▶ About this task:
Report back every line below that carries the word "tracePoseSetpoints".

▶ Data supplied:
BEGIN

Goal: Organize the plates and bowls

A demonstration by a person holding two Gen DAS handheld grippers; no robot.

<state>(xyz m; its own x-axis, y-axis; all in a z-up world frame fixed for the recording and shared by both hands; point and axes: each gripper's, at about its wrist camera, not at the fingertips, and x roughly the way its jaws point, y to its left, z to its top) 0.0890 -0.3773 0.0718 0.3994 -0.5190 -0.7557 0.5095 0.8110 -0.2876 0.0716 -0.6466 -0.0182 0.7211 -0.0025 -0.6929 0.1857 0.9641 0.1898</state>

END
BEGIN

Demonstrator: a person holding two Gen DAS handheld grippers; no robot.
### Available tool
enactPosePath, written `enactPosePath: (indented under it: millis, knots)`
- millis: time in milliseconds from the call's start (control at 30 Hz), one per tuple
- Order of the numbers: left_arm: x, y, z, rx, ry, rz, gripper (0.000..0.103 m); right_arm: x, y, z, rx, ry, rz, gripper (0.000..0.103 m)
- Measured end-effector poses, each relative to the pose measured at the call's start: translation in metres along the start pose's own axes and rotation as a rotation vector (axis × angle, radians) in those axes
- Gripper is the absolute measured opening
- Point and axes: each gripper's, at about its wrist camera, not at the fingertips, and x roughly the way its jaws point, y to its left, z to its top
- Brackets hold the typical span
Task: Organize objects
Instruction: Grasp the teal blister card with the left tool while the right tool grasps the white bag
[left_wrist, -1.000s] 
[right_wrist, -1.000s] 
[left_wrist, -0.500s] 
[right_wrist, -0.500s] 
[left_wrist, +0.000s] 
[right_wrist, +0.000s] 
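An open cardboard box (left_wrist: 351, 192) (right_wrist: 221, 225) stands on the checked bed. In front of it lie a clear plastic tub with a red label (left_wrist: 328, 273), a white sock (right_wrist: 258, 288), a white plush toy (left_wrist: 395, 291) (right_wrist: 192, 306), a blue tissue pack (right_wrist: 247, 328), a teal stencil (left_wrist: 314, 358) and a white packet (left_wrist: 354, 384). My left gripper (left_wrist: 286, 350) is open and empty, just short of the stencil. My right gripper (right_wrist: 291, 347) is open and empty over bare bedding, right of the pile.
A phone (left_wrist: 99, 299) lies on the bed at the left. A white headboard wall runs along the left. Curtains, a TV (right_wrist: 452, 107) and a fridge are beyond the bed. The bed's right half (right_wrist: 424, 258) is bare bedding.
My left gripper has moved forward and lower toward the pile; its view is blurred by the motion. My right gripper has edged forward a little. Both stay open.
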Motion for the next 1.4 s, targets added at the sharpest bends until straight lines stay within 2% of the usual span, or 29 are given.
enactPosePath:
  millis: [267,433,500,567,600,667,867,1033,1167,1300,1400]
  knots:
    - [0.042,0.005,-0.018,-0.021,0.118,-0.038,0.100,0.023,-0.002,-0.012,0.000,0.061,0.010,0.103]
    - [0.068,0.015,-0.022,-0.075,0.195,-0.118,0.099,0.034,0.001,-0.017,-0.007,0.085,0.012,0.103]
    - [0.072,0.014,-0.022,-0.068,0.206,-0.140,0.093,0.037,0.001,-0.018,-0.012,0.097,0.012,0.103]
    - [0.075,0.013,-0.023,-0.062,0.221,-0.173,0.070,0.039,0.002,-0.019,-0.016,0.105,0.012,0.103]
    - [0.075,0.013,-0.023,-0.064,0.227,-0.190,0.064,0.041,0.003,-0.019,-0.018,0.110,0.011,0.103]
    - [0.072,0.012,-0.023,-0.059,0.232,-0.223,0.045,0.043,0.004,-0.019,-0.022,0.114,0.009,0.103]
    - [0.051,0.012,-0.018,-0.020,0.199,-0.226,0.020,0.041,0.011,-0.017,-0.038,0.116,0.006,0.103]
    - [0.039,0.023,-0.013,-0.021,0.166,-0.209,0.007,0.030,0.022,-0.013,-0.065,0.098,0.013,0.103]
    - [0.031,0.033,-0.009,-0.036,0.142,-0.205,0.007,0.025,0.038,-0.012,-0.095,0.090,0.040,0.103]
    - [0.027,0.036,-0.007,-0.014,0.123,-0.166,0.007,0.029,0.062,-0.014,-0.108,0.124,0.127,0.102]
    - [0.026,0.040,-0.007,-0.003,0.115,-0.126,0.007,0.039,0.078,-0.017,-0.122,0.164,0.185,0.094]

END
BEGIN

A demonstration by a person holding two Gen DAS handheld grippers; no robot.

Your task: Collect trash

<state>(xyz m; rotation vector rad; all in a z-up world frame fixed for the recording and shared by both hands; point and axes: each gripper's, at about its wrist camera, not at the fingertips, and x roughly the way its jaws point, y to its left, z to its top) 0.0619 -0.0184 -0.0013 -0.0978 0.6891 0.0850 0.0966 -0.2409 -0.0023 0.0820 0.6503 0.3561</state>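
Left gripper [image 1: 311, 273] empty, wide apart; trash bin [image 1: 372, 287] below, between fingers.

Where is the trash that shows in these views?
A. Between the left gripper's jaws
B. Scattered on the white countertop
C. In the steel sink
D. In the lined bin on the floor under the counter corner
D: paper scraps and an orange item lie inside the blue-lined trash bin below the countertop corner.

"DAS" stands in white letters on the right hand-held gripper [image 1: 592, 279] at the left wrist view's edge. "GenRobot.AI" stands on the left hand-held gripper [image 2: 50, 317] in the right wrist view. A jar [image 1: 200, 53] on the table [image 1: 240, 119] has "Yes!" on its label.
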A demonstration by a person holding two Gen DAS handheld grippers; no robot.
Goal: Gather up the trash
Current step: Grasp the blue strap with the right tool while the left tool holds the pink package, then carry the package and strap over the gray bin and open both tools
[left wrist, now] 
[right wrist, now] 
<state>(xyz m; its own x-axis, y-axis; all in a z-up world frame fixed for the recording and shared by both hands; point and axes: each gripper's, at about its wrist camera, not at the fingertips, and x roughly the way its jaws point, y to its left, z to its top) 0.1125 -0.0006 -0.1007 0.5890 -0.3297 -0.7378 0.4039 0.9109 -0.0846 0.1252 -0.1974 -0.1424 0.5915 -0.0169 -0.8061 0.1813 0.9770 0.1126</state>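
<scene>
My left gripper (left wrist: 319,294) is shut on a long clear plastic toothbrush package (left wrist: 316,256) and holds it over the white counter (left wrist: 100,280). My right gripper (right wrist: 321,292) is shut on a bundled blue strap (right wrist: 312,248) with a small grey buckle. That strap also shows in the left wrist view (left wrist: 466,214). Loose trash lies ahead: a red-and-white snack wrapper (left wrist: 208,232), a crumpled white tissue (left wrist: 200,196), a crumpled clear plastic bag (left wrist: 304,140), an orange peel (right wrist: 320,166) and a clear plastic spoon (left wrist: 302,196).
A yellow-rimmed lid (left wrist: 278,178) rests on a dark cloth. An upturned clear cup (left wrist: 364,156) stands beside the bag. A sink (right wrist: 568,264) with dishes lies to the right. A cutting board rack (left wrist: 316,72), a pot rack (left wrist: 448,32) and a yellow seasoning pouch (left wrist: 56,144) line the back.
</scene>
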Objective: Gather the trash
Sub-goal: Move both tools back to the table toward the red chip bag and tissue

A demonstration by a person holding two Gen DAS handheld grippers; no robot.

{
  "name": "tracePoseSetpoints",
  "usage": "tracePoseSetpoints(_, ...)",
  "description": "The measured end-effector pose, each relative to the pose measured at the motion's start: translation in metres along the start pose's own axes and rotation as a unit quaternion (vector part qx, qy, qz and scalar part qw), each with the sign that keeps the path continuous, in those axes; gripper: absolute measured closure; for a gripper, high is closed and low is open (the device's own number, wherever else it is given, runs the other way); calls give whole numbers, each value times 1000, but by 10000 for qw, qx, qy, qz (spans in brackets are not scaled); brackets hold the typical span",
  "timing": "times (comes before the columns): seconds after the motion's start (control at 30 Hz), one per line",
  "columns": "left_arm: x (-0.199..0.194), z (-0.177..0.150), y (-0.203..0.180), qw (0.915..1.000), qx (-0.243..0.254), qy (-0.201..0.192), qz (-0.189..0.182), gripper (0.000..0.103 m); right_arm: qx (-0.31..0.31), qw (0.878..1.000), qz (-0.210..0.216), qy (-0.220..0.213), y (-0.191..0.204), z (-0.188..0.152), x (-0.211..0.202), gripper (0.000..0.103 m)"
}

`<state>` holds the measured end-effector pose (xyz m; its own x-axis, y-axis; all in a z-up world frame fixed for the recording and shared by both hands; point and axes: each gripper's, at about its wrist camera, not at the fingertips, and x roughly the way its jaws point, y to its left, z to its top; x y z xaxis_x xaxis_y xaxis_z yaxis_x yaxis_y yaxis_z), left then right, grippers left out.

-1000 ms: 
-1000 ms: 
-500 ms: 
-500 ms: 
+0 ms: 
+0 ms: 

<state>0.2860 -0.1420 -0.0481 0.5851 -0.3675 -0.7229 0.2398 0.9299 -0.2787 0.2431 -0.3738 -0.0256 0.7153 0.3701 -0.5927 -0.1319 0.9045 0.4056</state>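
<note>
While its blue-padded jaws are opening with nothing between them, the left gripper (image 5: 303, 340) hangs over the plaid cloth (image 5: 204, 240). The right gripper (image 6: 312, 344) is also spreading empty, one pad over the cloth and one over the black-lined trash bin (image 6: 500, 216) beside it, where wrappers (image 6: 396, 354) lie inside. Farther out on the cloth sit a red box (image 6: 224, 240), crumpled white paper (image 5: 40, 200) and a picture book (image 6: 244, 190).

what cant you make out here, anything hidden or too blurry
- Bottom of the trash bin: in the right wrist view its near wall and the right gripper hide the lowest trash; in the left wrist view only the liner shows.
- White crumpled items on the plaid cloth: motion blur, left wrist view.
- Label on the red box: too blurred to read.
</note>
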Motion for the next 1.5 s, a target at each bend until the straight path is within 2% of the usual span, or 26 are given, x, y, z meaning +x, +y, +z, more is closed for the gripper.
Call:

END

▶ Answer box:
  "name": "tracePoseSetpoints",
  "usage": "tracePoseSetpoints(_, ...)",

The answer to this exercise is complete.